This same logic would predict something new. It had been known for some time that the relative self-energy between the neutral kaons KL and KS diverged due to contributions from the weak interactions in a theory containing only the known up, down and strange quarks. Matching the observed difference suggested that the theory should change at around 3 GeV. Repeating the calculation with the addition of the recently proposed charm quark in 1974, Mary K Gaillard and Ben Lee discovered that the self-energy difference became finite, which allowed them to predict that the charm quark should lie below 1.5 GeV. The discovery at 1.2 GeV later that year promoted Weisskopf’s reasoning from an encouraging consistency check to a means of predicting new physics.
Higgs, we have a problem
Around the same time, Ken Wilson recognised that the coupling between the Higgs boson and other particles of the Standard Model (SM) leads to yet another divergent self-energy, for which the logic of naturalness implied new physics at around the TeV scale. Thus the electroweak hierarchy problem was born – not as a new puzzle unique to the Higgs, but rather the latest application of Weisskopf’s wildly successful logic (albeit one for which the answer is not yet known).

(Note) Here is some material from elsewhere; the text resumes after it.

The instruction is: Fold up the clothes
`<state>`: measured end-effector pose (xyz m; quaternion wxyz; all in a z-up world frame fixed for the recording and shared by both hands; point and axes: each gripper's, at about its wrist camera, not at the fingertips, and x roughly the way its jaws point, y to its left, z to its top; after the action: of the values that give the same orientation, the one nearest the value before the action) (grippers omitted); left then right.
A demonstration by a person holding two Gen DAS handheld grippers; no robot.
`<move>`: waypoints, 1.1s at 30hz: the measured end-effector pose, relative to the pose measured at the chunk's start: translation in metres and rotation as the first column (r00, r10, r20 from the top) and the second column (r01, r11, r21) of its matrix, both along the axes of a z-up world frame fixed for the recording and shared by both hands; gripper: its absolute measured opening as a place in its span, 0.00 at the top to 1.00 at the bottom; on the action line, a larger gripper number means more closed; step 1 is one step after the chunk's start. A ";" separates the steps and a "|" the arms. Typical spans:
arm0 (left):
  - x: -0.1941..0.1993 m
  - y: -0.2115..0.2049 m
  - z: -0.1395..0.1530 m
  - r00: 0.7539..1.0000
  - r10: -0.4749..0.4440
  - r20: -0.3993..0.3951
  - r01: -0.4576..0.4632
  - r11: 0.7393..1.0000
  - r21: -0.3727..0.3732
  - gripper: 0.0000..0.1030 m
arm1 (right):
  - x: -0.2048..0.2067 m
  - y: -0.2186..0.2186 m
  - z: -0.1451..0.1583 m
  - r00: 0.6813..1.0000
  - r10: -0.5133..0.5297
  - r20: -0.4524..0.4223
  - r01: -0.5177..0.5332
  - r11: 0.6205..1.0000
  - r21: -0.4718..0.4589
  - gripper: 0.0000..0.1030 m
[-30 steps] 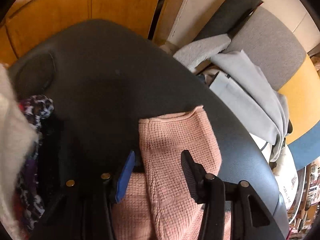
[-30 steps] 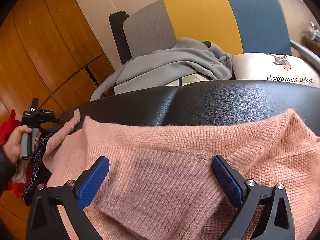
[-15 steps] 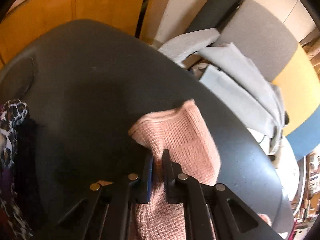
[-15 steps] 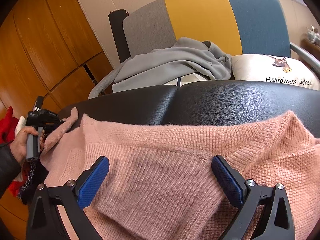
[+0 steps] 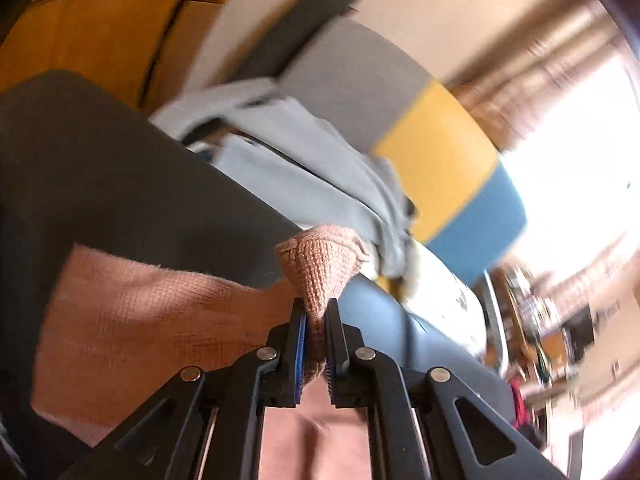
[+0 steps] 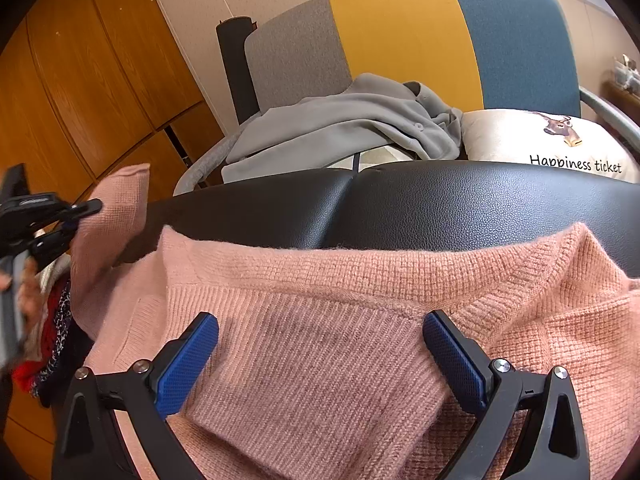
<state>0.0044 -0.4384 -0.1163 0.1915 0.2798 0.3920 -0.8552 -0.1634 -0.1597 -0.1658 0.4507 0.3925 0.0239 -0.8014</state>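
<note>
Pink knitted sweater (image 6: 340, 340): spread flat over black leatherette padded surface (image 6: 440, 204), body towards the near edge, one sleeve drawn out to the left side.

Sleeve end of same sweater (image 5: 324, 264): lifted clear of the padding, cuff bunched into a cone above the fingertips, fabric trailing back down to the flat part.

Left gripper (image 5: 316, 320), black frame with blue pads: clamped tight on the sleeve, knit pinched between the pads. Seen also at the left edge of the right wrist view (image 6: 86, 206), gripped by a hand (image 6: 28, 292), sleeve hanging from its tip.

Right gripper (image 6: 320, 344), black frame with blue textured pads: spread wide, holding nothing, poised over the ribbed middle of the sweater, fingertips either side of a fold; contact with the knit cannot be told.

Grey garment (image 6: 340, 128): crumpled on seat of chair behind the padding.

Chair with grey, yellow and blue back panels (image 6: 404, 28): just beyond the padded surface.

Cream cushion printed with deer head and "Happiness ticket" (image 6: 560, 144): on same seat, right of grey garment.

Orange wooden cabinet doors (image 6: 88, 80): far left.

Patterned and red clothes (image 6: 52, 344): heaped at left edge, below the hand.
</note>
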 end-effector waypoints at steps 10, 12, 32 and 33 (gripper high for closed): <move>-0.024 0.096 -0.055 0.982 -0.152 0.109 0.158 0.986 -0.046 0.82 | -0.001 0.001 0.000 1.000 0.001 0.007 -0.001 1.000 -0.007 0.00; -0.014 0.099 -0.050 0.986 -0.142 0.092 0.148 0.987 -0.060 0.80 | -0.002 0.002 -0.001 1.000 0.002 0.010 -0.002 1.000 -0.011 0.00; 0.103 0.058 -0.093 0.998 0.059 0.011 -0.059 0.998 -0.022 0.75 | 0.065 -0.032 0.041 0.922 0.199 0.333 -0.100 0.951 -0.291 0.24; 0.103 0.060 -0.094 0.998 0.059 0.007 -0.059 0.998 -0.021 0.75 | 0.068 -0.034 0.032 0.905 0.194 0.379 -0.078 0.950 -0.302 0.25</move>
<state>0.1070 -0.3787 -0.2103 0.2210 0.2694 0.3906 -0.8521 -0.0953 -0.1940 -0.1334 0.5520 0.4792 -0.1554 -0.6645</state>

History suggested two possibilities. As a scalar, the Higgs could only benefit from the sort of cancellation observed among fermions if there is a symmetry relating bosons and fermions, namely supersymmetry. Alternatively, it could be a light product of compositeness, just as the pions and kaons are light bound states of the strong interactions. These solutions to the hierarchy problem came to dominate expectations for physics beyond the SM, with a sharp target – the TeV scale – motivating successive generations of collider experiments. Indeed, when the physics case for the LHC was first developed in the mid-1980s, it was thought that new particles associated with supersymmetry or compositeness would be much easier to discover than the Higgs itself. But while the Higgs was discovered, no signs of supersymmetry or compositeness were to be found.
In the meantime, other naturalness problems were brewing. The vacuum energy – Einstein’s infamous cosmological constant – suffers a divergence of its own, and even the finite contributions from the SM are many orders of magnitude larger than the observed value. Although natural expectations for the cosmological constant fail, an entirely different set of logic seems to succeed in its place. To observe a small cosmological constant requires observers, and observers can presumably arise only if gravitationally-bound structures are able to form. As Steven Weinberg and others observed in the 1980s, such anthropic reasoning leads to a prediction that is remarkably close to the value ultimately measured in 1998. To have predictive power, this requires a multitude of possible universes across which the cosmological constant varies; only the ones with sufficiently small values of the cosmological constant produce observers to bear witness.
An analogous argument might apply to the electroweak hierarchy problem: the nuclear binding energy is no longer sufficient to stabilise the neutron within typical nuclei if the Higgs vacuum expectation value (VEV) is increased well above its observed value. If the Higgs VEV varies across a landscape of possible universes while its couplings to fermions are kept fixed, only universes with sufficiently small values of the Higgs VEV would lead to complex atoms and, presumably, observers. Although anthropic reasoning for the hierarchy problem requires stronger assumptions than for the cosmological-constant problem, its compatibility with null results at the LHC is enough to raise questions about the robustness of natural reasoning.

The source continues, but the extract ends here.